How to Make Pancakes
Learn how to make pancakes with these foolproof step-by-step directions. Served with sugar and lemon, these pancakes are a favourite.
250g plain flour
¼ tsp of salt
butter for frying
caster sugar and fresh lemons to serve
With a sieve, sift the flour and salt into a large mixing bowl. Break the eggs into a bowl and then add to the flour mixture. Pour in half of the milk and whisk briskly. Add the remaining milk and whisk until the batter is smooth.
Heat a 20cm non-stick frying pan over medium-high heat. Add a small knob of butter and swirl the pan to coat the bottom.
Don’t wait until the pan is smoking hot. The butter will burn. Rather, flick a drop of water into the pan; if it sizzles, you are ready to add the pancake batter.
Using a ladle, pour the pancake batter into the pan, then tilt the pan to spread the mixture out evenly. Aim for approximately 3 tablespoons of batter. As your pancake sets, you will see small bubbles forming on its surface. Once you notice bubbles, shake the pan to see if the pancake is loose. Once the pancake is loose, and the edges have cooked a bit, it is time to flip. This should only take about a minute at the most.¬
Depending your pan, as well as your hob, you may notice that you start out well with your first pancake on medium-high heat, but that the pan quickly gets too hot. If you notice a lot of sizzling or smoking, turn down the heat to medium. Often starting at medium-high and turning to medium after you flip your first pancake works well.
Flip the pancake over with a palette knife or spatula.
Let the pancake cook on the other side for about 30 seconds; it should cook no more than half as long on this side as it took to cook the first side.
Check to see that the last side is a nice golden brown, then slide your pancake onto a plate and top with caster sugar and a squeeze of lemon. Add more butter to your pan and cook the remaining pancakes as stated above from step five onwards.
Keeping them warm
If you aren’t serving the pancakes as you make them, keep them warm by stacking them on a plate covered with foil. You can even keep them covered in a low oven, if desired.

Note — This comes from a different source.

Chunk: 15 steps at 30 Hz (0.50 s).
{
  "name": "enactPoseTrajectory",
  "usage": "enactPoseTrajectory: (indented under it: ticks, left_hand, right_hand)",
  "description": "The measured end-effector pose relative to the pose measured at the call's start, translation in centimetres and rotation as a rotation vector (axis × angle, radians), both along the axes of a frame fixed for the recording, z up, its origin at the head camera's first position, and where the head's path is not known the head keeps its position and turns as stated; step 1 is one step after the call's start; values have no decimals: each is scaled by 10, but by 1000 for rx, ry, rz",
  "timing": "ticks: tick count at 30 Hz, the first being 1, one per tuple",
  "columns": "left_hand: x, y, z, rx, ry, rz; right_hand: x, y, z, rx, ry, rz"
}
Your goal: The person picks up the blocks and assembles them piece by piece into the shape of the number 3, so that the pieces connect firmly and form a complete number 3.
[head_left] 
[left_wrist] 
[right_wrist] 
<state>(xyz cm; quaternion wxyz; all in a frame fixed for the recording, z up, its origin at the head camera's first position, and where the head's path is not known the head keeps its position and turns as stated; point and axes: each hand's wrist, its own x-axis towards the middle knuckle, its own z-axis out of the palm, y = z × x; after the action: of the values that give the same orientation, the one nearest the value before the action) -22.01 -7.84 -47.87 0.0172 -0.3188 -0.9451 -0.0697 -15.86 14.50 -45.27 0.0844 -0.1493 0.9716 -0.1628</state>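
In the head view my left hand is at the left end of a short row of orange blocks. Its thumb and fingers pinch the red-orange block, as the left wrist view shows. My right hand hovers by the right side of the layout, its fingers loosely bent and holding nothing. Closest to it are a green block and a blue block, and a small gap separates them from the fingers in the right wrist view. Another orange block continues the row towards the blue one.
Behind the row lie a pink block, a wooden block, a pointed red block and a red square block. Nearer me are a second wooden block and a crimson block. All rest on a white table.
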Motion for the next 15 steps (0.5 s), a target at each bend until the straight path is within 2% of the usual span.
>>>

Solving common pancake problems:
My first pancake isn’t browning
If your first pancake is helplessly pale, your pan is most likely not hot enough. Remember that you don’t want a smoking pan and burnt butter, but a nicely heated pan that sizzles when a drop of water hits it. Often starting at medium-high heat, then turning the heat down to medium is a sure bet when cooking pancakes in a home kitchen.
My pancakes are sticking
If your pan is old and the non-stick coating has worn off, you may indeed have issues with your pancakes sticking. Using a good non-stick pan is the best way to ensure that your pancakes won’t stick, as adding more butter will simply result in disappointingly greasy pancakes. If you don’t use non-stick pans, make sure your pan is very well seasoned.
My pancakes are stodgy
You want a thin, lacy pancake that is almost transparent in spots. If your pancakes are thick and stodgy, you are most likely adding too much batter for the size of your frying pan. Three tablespoons, or 45ml, of batter is just right for a 20cm (8 in) pan.